# EXERCISE INSTRUCTIONS
Wherever the string "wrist" shows up in the material below, copy that line.

===============

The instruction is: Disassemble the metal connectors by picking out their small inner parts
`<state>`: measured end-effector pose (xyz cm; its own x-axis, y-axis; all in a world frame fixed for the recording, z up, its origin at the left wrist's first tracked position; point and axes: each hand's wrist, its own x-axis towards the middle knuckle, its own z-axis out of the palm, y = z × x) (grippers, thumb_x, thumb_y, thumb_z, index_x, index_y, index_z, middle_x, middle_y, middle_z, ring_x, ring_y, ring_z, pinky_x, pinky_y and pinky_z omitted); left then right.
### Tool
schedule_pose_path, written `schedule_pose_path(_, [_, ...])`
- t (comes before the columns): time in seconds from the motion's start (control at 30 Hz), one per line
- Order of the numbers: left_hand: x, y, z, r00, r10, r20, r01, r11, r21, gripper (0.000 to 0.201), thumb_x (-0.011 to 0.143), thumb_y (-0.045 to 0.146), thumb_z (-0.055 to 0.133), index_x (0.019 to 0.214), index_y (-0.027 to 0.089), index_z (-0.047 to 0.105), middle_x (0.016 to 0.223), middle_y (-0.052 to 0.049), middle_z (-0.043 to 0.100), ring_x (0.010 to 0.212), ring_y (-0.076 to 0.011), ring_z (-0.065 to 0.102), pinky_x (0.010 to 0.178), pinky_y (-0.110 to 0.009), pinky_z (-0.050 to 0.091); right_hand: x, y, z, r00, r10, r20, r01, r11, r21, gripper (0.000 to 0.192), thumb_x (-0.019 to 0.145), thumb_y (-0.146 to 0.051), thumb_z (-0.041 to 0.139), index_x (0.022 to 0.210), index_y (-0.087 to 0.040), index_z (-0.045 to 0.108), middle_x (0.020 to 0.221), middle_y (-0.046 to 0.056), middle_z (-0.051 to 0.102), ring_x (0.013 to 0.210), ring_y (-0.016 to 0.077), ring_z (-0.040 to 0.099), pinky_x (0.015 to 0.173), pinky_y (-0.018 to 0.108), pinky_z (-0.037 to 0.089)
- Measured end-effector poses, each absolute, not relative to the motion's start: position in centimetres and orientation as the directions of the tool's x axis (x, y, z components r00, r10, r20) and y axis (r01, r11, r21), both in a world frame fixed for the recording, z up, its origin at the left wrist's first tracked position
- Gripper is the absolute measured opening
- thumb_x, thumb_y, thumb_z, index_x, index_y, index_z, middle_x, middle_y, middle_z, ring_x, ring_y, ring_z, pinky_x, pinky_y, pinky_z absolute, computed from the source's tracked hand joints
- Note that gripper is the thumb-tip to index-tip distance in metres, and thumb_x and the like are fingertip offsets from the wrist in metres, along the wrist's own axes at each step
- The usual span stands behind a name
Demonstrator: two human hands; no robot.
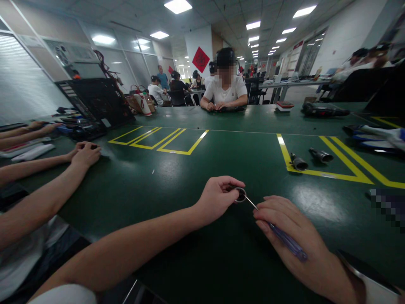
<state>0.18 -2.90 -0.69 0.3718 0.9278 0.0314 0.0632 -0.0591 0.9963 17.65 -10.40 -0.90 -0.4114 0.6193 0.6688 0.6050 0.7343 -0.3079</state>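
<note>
My left hand (217,198) pinches a small round metal fitting (241,200) between thumb and fingers. The fitting's ring-shaped opening faces to the right, and the rest of it is hidden by the fingers. In my right hand (297,228) is a screwdriver with a translucent purple handle (289,242). Its thin metal shaft points up and left, with the end at the fitting's opening; how far in it reaches I cannot tell. Two similar cup-ended metal fittings, a nearer one (298,162) and a farther one (322,156), lie inside a yellow-taped area on the right.
The green table (142,185) carries yellow tape outlines (177,152). A co-worker's hands (85,154) rest at the left, and another person (225,84) sits opposite. A black tool (324,110), a red-and-white box (284,106) and blue-and-grey tools (376,137) lie on the right.
</note>
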Motion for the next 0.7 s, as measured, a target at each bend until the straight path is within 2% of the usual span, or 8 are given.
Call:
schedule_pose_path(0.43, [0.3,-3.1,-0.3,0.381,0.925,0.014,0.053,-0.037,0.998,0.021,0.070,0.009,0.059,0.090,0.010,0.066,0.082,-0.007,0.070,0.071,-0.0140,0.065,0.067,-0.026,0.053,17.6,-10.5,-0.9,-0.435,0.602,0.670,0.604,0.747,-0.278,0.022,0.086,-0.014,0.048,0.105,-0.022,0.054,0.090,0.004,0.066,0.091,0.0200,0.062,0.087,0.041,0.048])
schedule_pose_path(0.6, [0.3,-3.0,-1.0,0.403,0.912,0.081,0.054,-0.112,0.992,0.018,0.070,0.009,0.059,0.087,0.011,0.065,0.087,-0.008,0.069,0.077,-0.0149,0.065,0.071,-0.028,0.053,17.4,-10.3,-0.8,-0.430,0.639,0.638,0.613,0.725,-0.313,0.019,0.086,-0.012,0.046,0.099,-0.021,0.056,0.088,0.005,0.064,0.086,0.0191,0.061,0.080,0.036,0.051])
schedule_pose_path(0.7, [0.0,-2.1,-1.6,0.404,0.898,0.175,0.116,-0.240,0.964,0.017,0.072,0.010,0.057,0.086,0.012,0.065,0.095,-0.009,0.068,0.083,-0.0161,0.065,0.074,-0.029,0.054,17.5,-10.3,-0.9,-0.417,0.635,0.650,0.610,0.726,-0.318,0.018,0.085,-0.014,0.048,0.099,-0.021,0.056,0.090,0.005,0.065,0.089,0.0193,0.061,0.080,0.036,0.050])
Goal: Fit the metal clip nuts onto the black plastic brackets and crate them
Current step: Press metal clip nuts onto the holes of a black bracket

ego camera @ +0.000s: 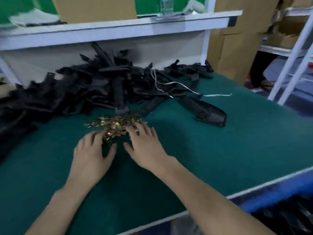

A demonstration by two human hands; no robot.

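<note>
Clip nuts lie under the spread right hand; left hand seemingly grips a bracket

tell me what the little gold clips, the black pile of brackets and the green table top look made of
Small gold clip nuts: metal, seemingly yellow-plated, since they glint. Black bracket pile: matte moulded plastic, by its dull rigid shapes. Green table cover: probably a rubber or felt mat; flat, non-glossy.

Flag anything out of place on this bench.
Thin white strips are tangled in the black bracket pile and trail right across the green mat; they match neither part type. One bracket lies out at the pile's right edge. Blur hides any damage.
</note>
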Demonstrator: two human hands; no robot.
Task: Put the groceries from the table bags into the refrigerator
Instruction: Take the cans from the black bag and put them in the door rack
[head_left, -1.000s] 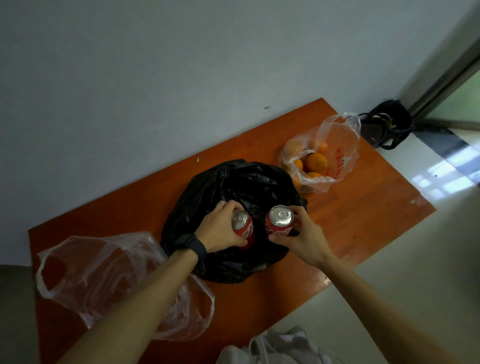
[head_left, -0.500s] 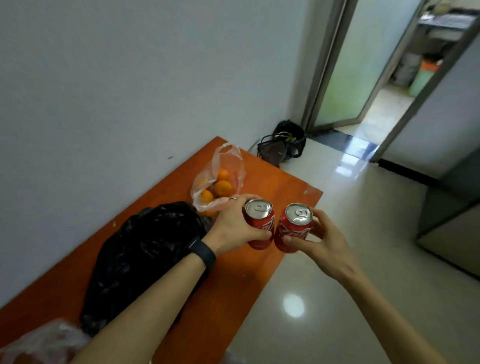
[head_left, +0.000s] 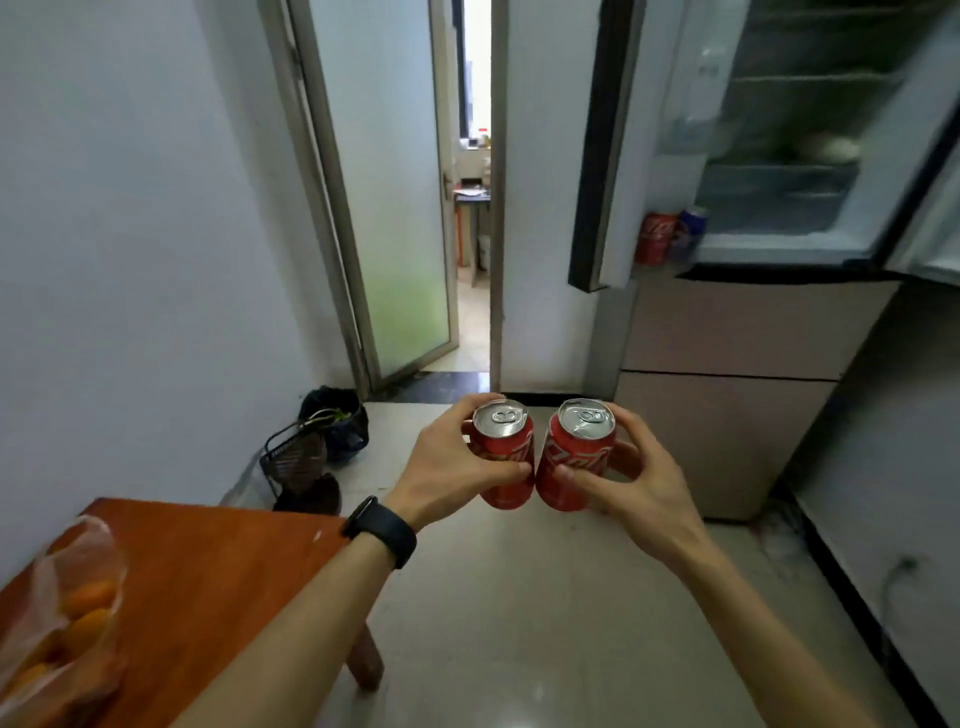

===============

# WRITTEN SOLUTION
`<state>`: measured end-effector pose (xyz cm; its own x-axis, y-axis; all in a world frame fixed for the recording, z up, its origin at the left wrist's first tracked position; point and axes: each hand's wrist, its own x-axis towards the middle knuckle, its own z-axis out of the palm, y = z × x) (grippers, thumb_x, thumb_y, thumb_z, index_x, index_y, index_z, middle_x, middle_y, middle_z, ring_x, ring_y, ring_z, pinky_x, pinky_y and pinky_z omitted); left then right.
- Measured end-effector poses, each absolute, not relative to the motion's start: position in centimetres and orientation as the directions of the tool's x axis (x, y, z components r00, r10, r20) and y axis (r01, r11, r21), both in a world frame fixed for the recording, z up, its origin at the left wrist's first tracked position
- Note that gripper is the thumb-tip to index-tip distance in metres, and thumb_x and the like are fingertip offsets from the wrist in metres, along the wrist's own axes at each step

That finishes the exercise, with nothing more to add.